Simply upload sample data to S3 bucket.

In [3]:
!aws s3 cp --recursive ../refdata/ s3://$BUCKET/$PREFIX/ --storage-class ONEZONE_IA
!aws s3 ls --recursive s3://$BUCKET/$PREFIX/

upload: ../refdata/test/test.jsonl to s3://vm-hello-world/gluonts/test/test.jsonl
upload: ../refdata/metadata.json to s3://vm-hello-world/gluonts/metadata.json
upload: ../refdata/train/train.jsonl to s3://vm-hello-world/gluonts/train/train.jsonl
2020-04-22 12:57:39          0 gluonts/
2020-04-22 14:29:42        412 gluonts/metadata.json
2020-04-22 14:29:42        230 gluonts/test/test.jsonl
2020-04-22 14:29:42        230 gluonts/train/train.jsonl


# Training job

In [6]:
# Equivalent to: python entrypoint.py --s3-dataset s3_dir --distr_output gluonts.distribution.gaussian.GaussianOutput --use_feat_static_cat True --cardinality '[5]' --prediction_length 2 --trainer gluonts.trainer.Trainer --trainer.epochs 2
mxnet_estimator = MXNet(
                    entry_point='entrypoint.py',
                    source_dir='../src',
                    role=role,
                    train_instance_count=1,
                    train_instance_type='ml.m5.large',
                    framework_version='1.4.1',
                    hyperparameters={
                        # Let's start with non-algorithm hyperparameters
                        'plot_transparent': 0,   # Whether plot should be transparent or white background
                        'num_samples': 1000,     # Number of samples during backtesting.

                        # Here, you specify the algorithm to use, such as DeepAR, DeepFactor, DeepState, Transformer,
                        # etc. See glounts.model packages for the list of available algorithms.
                        #
                        # If 'algo' is not specified, then defaults to 'gluonts.model.deepar.DeepAREstimator'.
                        'algo': 'gluonts.model.deepar.DeepAREstimator',

                        # The remaining here are kwargs to the chosen estimator. For e.g., for DeepAR, consult the
                        # documentation for gluonts.model.deepar.DeepAREstimator.
                        #
                        # There're two types of kwargs hyperparameters:
                        # - primitive python types (incl. dictionaries & lists that can be deserialized from JSON).
                        #   Note that string "True", "False", and "None" will automatically become True, False, and
                        #   None, respectively.
                        # - Custom classes, notably Trainer and distribution output.
                        #   Note that time_feat is unsupported at this point in time.
                        
                        # Kwargs: Primitive python types.
                        'use_feat_static_cat': 'True',
                        'cardinality': '[5]',
                        'prediction_length': 2,

                        # Kwargs: custom classes.
                        # Currently, this is implemented as a whitelist, and notably missing is for kwarg time_feat.

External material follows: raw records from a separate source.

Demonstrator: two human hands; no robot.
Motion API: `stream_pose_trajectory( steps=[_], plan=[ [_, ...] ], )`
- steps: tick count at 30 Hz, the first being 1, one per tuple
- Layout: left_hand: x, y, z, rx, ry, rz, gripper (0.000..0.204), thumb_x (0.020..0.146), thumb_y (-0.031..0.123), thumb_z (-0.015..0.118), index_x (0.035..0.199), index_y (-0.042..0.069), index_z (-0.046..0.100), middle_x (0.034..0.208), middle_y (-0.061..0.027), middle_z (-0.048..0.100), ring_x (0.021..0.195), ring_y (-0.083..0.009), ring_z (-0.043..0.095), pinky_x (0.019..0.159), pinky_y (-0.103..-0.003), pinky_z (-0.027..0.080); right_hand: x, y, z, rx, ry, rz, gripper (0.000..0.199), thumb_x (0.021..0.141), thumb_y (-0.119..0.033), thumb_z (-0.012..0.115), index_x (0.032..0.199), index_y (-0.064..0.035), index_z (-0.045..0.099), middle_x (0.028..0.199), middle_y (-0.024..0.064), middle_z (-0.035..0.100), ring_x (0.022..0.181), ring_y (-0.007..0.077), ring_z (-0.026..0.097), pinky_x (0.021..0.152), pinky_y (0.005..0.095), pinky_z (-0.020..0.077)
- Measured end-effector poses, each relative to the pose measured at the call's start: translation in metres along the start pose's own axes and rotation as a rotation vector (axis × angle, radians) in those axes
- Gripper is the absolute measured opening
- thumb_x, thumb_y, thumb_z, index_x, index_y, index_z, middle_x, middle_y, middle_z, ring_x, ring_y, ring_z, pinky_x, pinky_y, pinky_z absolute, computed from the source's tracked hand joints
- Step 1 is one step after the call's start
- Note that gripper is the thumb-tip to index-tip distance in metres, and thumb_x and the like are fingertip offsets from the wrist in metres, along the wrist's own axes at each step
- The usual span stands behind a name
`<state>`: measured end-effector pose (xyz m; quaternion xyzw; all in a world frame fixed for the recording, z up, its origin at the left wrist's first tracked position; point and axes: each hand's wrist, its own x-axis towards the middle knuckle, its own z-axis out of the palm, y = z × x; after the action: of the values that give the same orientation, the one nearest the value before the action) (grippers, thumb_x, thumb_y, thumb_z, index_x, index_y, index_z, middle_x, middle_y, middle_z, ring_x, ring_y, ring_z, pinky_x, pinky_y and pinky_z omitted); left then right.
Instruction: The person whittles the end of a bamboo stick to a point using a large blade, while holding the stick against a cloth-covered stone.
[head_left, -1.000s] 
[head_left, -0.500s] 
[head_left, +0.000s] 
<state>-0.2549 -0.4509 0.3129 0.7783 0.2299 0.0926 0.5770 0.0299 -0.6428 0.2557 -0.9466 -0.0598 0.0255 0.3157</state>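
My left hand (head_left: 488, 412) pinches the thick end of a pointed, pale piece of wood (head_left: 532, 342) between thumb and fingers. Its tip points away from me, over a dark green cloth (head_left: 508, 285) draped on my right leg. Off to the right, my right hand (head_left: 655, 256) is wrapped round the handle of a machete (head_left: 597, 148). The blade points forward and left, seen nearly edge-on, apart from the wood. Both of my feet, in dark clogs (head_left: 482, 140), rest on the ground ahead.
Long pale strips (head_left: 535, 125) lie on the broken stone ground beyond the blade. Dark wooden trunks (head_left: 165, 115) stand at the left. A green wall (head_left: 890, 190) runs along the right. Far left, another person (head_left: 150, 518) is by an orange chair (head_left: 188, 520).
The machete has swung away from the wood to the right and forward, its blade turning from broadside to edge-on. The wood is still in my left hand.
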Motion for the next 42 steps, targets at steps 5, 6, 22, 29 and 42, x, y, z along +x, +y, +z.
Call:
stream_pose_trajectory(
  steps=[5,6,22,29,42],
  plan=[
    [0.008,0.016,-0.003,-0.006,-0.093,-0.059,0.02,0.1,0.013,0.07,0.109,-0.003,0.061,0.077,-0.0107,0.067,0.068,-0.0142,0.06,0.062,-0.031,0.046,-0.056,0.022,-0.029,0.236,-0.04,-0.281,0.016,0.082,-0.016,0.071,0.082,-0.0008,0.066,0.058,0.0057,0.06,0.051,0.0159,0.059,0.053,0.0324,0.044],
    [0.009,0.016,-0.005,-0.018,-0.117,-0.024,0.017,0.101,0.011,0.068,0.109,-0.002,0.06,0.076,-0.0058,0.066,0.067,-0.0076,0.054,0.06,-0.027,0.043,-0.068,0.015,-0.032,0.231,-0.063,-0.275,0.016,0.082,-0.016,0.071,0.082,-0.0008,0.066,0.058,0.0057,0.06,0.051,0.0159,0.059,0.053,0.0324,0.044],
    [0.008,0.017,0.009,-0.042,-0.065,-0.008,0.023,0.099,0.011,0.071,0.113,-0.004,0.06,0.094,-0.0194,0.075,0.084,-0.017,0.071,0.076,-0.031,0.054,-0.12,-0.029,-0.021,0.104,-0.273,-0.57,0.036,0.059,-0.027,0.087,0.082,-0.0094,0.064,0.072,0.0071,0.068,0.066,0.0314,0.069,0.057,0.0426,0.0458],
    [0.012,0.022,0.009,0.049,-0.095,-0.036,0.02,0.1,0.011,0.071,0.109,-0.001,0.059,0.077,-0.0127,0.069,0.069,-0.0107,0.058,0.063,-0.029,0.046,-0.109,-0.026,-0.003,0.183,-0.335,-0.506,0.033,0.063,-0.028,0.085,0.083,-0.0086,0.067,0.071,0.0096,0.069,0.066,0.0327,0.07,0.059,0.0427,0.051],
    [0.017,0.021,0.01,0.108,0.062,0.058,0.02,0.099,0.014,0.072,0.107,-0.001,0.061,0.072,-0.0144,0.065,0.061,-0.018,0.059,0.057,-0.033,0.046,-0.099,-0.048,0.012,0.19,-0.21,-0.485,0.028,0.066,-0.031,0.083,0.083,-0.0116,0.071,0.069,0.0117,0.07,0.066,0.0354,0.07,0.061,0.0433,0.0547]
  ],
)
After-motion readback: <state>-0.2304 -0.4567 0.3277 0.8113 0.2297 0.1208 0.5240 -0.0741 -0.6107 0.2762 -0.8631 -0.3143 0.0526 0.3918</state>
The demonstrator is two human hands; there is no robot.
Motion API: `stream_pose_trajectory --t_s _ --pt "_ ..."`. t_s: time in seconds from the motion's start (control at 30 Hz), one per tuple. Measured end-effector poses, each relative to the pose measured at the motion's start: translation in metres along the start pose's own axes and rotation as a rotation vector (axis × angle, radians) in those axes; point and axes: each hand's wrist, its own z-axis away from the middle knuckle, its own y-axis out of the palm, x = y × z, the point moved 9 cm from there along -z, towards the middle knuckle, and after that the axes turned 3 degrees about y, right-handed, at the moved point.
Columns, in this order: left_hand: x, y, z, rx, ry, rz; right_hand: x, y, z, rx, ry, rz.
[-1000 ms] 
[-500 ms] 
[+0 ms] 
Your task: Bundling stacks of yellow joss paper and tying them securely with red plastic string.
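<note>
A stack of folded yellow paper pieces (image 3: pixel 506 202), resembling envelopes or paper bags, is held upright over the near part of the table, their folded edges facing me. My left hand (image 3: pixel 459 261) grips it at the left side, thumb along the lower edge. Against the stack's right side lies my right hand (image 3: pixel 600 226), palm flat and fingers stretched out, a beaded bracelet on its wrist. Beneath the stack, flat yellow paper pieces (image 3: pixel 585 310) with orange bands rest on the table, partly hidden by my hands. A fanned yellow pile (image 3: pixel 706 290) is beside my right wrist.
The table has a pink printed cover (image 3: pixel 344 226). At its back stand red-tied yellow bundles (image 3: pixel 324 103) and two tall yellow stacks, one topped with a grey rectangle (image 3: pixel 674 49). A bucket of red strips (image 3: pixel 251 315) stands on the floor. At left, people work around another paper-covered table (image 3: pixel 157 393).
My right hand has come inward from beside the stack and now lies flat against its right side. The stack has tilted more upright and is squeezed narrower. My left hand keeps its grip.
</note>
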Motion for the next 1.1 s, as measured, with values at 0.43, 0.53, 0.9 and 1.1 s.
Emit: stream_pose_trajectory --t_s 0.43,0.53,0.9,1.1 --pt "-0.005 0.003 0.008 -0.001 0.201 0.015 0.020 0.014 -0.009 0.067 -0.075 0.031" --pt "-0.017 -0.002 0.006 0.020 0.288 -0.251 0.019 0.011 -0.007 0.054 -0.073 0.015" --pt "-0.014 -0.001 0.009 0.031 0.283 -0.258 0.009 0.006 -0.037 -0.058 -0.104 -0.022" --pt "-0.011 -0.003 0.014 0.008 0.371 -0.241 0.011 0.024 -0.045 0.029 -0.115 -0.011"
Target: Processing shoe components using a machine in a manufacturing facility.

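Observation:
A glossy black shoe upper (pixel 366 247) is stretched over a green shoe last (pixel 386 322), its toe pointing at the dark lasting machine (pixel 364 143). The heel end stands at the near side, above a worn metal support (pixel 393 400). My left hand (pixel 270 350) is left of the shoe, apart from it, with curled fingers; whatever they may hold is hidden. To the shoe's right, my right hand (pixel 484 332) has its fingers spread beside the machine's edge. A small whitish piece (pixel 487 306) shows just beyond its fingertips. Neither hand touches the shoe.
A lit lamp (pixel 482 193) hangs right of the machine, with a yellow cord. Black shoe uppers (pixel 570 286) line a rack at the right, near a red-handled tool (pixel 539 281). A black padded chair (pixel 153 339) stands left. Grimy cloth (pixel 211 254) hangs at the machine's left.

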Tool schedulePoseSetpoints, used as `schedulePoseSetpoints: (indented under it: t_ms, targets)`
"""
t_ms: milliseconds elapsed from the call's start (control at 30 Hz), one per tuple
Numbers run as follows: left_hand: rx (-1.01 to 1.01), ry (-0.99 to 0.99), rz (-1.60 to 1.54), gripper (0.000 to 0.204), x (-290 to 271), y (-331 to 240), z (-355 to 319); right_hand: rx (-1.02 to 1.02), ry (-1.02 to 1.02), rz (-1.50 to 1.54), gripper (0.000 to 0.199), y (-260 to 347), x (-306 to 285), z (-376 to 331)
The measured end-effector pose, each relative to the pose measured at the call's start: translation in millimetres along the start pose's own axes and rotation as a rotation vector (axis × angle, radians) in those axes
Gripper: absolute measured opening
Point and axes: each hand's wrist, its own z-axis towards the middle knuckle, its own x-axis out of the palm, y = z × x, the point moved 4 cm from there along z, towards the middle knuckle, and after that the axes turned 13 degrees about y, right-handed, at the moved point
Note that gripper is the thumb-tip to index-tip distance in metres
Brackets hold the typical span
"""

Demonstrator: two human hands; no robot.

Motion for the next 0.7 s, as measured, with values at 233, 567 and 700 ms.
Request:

                        # Equivalent to DeepAREstimator(..., distr_output=GaussianOutput(), ...)
                        'distr_output': 'gluonts.distribution.gaussian.GaussianOutput',

                        # Equivalent to DeepAREstimator(..., trainer=Trainer(epochs=2), ...)
                        'trainer': 'gluonts.trainer.Trainer',
                        'trainer.epochs': 2,
                    },
                    py_version='py3')

mxnet_estimator.fit({'s3_dataset': f's3://{bucket}/{prefix}'})

2020-04-22 06:42:32 Starting - Starting the training job...
2020-04-22 06:42:34 Starting - Launching requested ML instances......
2020-04-22 06:43:36 Starting - Preparing the instances for training...
2020-04-22 06:44:17 Downloading - Downloading input data...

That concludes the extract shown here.